While noting in passing that King spoke out against the Vietnam War, mainstream reports today rarely acknowledge that he went way beyond Vietnam to decry U.S. militarism in general: "I could never again raise my voice against the violence of the oppressed in the ghettos," said King in 1967 speeches on foreign policy, "without having first spoken clearly to the greatest purveyor of violence in the world today -- my own government."

In response to these speeches, Newsweek said King was "over his head" and wanted a "race-conscious minority" to dictate U.S. foreign policy.

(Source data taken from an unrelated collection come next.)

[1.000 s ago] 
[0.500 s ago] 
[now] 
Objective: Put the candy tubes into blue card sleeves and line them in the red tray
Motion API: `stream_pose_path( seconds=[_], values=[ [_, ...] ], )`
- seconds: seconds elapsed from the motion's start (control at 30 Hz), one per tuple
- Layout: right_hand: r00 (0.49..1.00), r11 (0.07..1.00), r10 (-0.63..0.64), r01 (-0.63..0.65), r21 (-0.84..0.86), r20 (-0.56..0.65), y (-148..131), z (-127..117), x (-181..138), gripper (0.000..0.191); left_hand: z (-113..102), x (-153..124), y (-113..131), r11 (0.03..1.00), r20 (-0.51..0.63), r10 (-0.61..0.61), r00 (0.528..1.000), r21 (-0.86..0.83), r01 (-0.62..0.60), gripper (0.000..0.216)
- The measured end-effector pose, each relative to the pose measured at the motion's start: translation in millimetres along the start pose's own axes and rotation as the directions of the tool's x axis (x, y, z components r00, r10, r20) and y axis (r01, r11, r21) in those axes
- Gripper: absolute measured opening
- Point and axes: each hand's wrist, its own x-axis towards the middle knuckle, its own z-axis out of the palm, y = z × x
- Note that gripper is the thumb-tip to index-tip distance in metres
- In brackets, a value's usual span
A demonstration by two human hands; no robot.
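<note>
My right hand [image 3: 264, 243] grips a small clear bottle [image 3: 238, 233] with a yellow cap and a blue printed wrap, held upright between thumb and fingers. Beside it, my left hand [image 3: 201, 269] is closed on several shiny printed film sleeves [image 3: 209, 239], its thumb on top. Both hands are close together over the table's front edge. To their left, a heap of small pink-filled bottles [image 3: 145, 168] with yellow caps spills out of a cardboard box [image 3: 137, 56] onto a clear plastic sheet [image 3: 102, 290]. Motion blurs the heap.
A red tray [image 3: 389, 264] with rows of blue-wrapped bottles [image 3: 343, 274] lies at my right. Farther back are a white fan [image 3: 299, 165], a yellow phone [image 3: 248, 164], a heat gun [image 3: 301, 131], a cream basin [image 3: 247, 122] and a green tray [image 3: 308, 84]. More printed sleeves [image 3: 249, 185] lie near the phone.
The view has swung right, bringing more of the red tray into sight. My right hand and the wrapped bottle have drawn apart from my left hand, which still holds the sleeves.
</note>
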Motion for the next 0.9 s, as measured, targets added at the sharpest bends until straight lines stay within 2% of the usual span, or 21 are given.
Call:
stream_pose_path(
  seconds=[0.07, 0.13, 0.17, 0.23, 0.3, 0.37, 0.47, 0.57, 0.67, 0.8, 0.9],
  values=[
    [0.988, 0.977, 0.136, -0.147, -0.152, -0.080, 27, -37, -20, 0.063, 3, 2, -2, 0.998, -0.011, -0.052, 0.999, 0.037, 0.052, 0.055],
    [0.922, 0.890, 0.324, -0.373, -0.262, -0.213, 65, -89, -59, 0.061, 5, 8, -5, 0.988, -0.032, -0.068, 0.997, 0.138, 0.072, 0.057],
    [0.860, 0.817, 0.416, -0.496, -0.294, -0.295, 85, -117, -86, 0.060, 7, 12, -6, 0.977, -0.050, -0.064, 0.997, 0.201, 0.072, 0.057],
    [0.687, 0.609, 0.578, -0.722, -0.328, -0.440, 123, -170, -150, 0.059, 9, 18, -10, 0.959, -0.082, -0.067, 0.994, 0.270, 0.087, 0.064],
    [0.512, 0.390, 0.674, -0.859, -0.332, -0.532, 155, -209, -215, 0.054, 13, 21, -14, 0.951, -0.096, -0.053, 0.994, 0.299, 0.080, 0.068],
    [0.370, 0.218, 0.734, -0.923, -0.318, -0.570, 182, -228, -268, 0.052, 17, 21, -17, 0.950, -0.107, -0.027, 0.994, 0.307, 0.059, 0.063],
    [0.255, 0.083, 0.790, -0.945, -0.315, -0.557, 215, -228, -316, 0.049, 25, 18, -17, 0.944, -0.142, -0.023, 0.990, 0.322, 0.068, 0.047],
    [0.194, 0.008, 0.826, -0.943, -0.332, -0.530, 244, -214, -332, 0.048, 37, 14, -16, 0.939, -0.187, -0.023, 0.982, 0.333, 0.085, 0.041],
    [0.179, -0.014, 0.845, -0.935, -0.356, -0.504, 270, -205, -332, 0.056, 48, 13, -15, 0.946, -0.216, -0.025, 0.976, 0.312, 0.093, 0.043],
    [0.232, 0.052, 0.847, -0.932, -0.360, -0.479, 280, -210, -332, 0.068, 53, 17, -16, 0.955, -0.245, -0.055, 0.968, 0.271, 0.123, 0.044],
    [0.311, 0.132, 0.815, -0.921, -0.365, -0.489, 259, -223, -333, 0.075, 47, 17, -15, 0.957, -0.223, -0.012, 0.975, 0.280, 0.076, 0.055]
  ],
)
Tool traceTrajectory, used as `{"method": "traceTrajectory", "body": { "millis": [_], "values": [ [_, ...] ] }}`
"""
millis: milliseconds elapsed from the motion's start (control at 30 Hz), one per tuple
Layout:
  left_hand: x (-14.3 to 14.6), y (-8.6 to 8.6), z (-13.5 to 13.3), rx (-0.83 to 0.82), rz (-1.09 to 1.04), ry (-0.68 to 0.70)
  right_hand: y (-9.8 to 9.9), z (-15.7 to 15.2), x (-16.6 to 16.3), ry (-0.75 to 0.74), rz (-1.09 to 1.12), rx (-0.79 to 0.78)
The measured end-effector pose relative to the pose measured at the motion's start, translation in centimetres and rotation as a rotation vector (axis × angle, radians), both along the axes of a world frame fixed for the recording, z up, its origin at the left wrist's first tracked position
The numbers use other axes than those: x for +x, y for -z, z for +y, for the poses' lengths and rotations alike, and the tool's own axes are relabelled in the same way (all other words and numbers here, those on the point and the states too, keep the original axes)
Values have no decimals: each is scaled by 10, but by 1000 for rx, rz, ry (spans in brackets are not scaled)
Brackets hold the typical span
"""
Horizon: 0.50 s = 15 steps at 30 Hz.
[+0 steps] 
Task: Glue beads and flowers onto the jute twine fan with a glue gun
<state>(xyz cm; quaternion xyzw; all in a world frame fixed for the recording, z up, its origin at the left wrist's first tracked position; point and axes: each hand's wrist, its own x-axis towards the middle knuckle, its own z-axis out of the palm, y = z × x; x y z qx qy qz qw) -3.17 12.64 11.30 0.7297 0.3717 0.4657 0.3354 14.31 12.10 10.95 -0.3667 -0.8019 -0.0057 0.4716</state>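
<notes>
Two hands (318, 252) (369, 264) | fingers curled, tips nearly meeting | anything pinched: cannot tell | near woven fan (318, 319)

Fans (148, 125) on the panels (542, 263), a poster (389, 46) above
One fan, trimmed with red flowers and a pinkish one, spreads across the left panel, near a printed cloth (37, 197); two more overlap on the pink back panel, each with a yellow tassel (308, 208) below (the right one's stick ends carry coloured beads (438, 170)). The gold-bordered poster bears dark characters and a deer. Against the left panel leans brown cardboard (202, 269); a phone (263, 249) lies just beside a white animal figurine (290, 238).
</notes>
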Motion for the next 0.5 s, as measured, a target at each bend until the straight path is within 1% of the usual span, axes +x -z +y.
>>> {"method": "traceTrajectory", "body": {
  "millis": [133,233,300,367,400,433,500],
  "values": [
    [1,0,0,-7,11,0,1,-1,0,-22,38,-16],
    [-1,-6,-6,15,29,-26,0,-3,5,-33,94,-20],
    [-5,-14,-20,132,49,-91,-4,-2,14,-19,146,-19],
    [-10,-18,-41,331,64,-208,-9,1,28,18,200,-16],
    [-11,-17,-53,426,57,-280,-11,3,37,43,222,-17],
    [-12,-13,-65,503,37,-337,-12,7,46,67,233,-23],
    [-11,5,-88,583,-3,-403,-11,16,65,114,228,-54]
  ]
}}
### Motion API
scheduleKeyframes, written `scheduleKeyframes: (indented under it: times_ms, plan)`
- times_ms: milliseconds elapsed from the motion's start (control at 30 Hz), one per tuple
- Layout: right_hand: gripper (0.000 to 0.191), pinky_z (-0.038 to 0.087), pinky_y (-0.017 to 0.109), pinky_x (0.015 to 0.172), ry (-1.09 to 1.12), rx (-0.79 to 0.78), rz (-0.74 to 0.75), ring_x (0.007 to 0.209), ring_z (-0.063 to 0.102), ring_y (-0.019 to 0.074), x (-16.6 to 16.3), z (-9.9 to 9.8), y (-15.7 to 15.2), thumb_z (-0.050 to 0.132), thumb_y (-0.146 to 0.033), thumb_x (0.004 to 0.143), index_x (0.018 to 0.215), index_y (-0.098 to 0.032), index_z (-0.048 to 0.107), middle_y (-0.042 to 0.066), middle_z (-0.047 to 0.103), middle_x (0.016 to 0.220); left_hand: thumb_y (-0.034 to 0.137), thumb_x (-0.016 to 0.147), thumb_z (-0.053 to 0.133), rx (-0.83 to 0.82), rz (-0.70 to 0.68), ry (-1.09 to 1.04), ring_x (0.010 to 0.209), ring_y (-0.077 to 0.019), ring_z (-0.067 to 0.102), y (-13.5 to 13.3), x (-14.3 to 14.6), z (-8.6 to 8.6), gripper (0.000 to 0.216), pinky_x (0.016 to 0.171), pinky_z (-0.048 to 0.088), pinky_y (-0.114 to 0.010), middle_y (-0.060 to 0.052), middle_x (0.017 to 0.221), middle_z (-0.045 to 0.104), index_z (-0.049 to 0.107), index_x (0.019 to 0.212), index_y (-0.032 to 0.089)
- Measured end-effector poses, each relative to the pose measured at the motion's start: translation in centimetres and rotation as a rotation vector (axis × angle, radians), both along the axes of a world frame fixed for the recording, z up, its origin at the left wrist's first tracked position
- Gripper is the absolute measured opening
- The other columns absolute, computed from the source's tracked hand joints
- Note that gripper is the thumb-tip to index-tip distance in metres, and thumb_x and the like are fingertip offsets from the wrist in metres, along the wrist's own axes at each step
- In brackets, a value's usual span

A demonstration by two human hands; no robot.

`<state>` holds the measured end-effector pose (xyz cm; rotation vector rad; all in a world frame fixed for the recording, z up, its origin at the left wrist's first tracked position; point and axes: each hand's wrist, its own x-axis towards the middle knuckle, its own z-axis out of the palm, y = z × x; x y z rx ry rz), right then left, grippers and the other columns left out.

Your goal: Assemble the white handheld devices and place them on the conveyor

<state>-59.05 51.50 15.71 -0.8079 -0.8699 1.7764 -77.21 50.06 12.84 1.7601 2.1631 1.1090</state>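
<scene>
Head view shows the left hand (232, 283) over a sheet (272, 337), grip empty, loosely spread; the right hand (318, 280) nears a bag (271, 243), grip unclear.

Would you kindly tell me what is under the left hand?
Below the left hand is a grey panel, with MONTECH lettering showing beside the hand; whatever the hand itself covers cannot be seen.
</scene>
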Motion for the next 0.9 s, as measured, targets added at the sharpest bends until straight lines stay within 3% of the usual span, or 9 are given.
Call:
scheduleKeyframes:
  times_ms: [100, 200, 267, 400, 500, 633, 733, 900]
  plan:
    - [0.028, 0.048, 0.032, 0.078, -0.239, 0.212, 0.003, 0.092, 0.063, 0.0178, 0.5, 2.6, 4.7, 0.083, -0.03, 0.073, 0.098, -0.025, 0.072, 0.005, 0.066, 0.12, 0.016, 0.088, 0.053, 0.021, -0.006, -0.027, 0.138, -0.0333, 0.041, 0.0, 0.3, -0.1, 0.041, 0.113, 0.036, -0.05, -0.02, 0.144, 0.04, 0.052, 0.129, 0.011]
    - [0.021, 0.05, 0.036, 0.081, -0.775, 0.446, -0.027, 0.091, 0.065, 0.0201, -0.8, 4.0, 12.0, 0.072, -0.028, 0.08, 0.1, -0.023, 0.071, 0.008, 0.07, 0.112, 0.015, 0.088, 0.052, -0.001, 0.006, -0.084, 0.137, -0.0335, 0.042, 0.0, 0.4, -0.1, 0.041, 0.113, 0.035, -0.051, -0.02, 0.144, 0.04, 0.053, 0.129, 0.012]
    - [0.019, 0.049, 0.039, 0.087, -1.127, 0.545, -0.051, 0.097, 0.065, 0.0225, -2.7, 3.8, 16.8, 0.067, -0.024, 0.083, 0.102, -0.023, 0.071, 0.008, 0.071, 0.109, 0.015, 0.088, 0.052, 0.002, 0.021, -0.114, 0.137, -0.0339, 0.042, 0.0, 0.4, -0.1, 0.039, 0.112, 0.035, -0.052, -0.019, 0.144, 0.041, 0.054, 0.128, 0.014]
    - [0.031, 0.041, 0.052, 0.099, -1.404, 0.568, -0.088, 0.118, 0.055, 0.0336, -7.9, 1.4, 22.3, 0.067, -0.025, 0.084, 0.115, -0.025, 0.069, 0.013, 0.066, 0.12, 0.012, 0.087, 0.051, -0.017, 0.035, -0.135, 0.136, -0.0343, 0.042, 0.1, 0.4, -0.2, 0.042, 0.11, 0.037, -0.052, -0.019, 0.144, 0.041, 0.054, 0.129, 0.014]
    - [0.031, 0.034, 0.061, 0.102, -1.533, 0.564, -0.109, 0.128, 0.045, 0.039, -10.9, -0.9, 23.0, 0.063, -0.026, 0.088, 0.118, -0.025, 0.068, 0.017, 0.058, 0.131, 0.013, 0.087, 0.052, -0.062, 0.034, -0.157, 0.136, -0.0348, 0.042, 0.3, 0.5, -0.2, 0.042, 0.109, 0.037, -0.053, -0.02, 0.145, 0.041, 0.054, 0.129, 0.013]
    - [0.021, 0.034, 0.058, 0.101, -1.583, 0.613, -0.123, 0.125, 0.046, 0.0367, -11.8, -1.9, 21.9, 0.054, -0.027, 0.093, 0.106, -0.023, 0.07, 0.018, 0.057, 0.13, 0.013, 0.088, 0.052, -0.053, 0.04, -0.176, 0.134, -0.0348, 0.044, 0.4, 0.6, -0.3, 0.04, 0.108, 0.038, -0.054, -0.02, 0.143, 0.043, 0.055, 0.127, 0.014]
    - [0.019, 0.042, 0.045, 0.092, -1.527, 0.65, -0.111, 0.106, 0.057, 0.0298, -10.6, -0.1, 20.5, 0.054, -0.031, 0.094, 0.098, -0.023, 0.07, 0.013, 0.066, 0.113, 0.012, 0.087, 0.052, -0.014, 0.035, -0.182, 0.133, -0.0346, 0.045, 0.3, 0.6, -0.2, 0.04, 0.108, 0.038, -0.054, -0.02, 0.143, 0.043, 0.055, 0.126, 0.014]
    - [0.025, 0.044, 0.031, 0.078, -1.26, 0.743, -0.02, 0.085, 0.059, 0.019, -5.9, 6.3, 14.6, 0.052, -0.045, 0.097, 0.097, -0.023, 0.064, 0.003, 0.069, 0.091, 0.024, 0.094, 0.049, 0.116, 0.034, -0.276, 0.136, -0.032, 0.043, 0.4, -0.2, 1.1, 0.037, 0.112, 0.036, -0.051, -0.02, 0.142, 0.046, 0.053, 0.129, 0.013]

Life magazine described the Nobel Peace Prize winner as a communist pawn who advocated "abject surrender in Vietnam." The Washington Post couldn't have been more patronizing: "King has diminished his usefulness to his cause, to his country, and to his people."

When King's moral voice moved beyond racial discrimination to international issues, the New York Times attacked his efforts to link the civil rights and antiwar movements.

King's sermons on Vietnam could get as angry as those of Barack Obama's ex-pastor: "God didn't call America to engage in a senseless, unjust war ... We've committed more war crimes almost than any nation in the world." In 1967, King was also criticizing the economic underpinnings of U.S. foreign policy, railing against "capitalists of the West investing huge sums of money in Asia, Africa and South America, only to take the profits out with no concern for the social betterment of the countries." Today, capitalists of the West reap huge profits from their domination of media -- in the U.S. and abroad ...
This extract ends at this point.